Extracted records:
+-------+
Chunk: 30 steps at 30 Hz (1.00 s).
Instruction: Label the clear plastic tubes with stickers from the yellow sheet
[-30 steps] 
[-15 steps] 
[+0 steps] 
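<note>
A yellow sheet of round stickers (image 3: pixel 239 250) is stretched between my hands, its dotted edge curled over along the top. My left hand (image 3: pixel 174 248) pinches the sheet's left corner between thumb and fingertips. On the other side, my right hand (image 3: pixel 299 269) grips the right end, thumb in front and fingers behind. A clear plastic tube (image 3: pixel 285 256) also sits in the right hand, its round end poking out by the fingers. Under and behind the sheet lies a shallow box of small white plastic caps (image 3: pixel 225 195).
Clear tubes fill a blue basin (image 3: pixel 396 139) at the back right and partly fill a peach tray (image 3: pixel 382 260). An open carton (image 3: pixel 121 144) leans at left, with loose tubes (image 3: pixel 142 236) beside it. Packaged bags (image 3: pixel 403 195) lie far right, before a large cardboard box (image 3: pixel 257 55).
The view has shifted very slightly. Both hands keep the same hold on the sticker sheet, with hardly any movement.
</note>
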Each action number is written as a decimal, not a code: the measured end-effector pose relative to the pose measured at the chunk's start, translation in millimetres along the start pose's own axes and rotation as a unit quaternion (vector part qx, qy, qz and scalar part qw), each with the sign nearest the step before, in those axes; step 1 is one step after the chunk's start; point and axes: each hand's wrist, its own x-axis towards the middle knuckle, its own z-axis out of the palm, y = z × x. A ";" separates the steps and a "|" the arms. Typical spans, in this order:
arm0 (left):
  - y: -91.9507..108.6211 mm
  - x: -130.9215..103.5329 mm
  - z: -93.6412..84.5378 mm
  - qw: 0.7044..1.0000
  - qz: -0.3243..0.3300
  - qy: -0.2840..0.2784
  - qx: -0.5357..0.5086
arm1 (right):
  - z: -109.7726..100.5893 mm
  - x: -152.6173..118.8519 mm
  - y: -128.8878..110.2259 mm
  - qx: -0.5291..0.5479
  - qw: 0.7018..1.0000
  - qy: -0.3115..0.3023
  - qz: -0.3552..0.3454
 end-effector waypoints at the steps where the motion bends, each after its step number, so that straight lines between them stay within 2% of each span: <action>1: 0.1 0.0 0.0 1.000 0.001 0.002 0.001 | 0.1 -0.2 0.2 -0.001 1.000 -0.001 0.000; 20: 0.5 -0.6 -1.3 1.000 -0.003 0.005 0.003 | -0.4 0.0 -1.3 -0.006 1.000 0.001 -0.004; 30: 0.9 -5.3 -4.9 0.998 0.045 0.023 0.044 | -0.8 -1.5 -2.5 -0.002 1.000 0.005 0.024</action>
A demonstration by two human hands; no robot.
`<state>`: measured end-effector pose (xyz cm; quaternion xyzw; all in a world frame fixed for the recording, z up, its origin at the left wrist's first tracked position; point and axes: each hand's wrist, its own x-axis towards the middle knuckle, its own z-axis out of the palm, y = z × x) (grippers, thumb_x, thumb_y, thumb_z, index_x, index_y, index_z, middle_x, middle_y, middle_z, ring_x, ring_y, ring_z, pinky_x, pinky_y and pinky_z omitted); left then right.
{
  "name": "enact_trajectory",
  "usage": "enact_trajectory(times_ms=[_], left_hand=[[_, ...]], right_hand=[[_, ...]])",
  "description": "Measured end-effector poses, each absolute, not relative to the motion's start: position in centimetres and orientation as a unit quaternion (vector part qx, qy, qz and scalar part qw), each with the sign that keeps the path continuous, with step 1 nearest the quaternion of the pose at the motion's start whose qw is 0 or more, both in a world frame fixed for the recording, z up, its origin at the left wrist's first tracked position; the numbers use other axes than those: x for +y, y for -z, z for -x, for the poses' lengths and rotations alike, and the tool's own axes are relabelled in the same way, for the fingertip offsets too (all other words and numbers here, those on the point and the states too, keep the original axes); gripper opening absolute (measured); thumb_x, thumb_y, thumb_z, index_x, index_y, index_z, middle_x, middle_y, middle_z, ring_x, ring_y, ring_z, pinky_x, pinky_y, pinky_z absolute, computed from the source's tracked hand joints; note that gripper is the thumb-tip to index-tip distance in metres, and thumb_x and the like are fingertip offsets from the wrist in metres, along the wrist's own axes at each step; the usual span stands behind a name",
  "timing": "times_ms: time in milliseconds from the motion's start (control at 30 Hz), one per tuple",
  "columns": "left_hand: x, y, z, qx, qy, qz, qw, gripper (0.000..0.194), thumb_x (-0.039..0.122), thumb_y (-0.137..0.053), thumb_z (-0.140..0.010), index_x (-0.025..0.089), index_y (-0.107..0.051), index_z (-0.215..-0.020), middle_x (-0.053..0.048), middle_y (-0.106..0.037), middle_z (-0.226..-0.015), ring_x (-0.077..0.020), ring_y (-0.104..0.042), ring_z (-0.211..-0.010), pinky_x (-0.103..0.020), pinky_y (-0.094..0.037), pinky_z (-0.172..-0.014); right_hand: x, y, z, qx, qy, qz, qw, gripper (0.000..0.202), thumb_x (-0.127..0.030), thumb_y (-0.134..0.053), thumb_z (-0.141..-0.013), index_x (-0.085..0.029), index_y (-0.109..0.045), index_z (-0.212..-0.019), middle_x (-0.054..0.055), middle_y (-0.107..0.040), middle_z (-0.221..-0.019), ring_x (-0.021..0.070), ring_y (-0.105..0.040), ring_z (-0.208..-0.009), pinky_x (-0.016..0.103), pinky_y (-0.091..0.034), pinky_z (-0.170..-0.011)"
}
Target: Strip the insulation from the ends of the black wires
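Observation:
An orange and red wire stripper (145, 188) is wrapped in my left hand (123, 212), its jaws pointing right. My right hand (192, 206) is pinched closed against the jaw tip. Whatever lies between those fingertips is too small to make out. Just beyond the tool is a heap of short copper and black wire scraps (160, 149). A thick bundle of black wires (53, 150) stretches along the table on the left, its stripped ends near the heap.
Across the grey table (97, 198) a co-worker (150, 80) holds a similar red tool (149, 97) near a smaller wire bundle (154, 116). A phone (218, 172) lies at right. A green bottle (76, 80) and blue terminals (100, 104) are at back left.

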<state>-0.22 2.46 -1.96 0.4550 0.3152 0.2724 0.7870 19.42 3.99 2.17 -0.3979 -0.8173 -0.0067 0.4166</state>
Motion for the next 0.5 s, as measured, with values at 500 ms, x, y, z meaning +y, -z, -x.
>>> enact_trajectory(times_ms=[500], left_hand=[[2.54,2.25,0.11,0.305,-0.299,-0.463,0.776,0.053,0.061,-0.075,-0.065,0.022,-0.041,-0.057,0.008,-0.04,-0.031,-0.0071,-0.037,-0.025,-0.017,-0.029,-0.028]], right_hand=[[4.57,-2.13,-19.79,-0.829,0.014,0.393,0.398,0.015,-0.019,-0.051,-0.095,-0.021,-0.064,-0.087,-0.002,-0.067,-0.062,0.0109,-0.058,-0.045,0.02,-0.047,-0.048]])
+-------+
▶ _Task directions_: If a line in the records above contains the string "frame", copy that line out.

▶ _Exercise output_:
`<state>`: measured end-effector pose (xyz cm; quaternion xyzw; all in a world frame fixed for the recording, z up, its origin at the left wrist's first tracked position; point and axes: each hand's wrist, its own x-axis towards the middle knuckle, its own z-axis out of the palm, y = z × x) (grippers, thumb_x, thumb_y, thumb_z, index_x, index_y, index_z, middle_x, middle_y, middle_z, ring_x, ring_y, ring_z, pinky_x, pinky_y and pinky_z omitted); left then right.
  "description": "Measured end-effector poses, each absolute, not relative to the motion's start: position in centimetres and orientation as a unit quaternion (vector part qx, qy, qz and scalar part qw), each with the sign that keeps the path continuous, with step 1 nearest the quaternion of the pose at the motion's start whose qw is 0 or more, both in a world frame fixed for the recording, z up, its origin at the left wrist's first tracked position; the numbers use other axes than those: x for +y, y for -z, z for -x, for the poses' lengths and rotations alike, and the tool's own axes are relabelled in the same way, for the fingertip offsets too (all other words and numbers here, those on the point and the states too, keep the original axes); gripper opening absolute (measured); thumb_x, thumb_y, thumb_z, index_x, index_y, index_z, middle_x, middle_y, middle_z, ring_x, ring_y, ring_z, pinky_x, pinky_y, pinky_z absolute, computed from the source's tracked hand joints; note that gripper is the thumb-tip to index-tip distance in metres, and thumb_x and the like are fingertip offsets from the wrist in metres, along the wrist's own axes at each step; the usual span stands behind a name",

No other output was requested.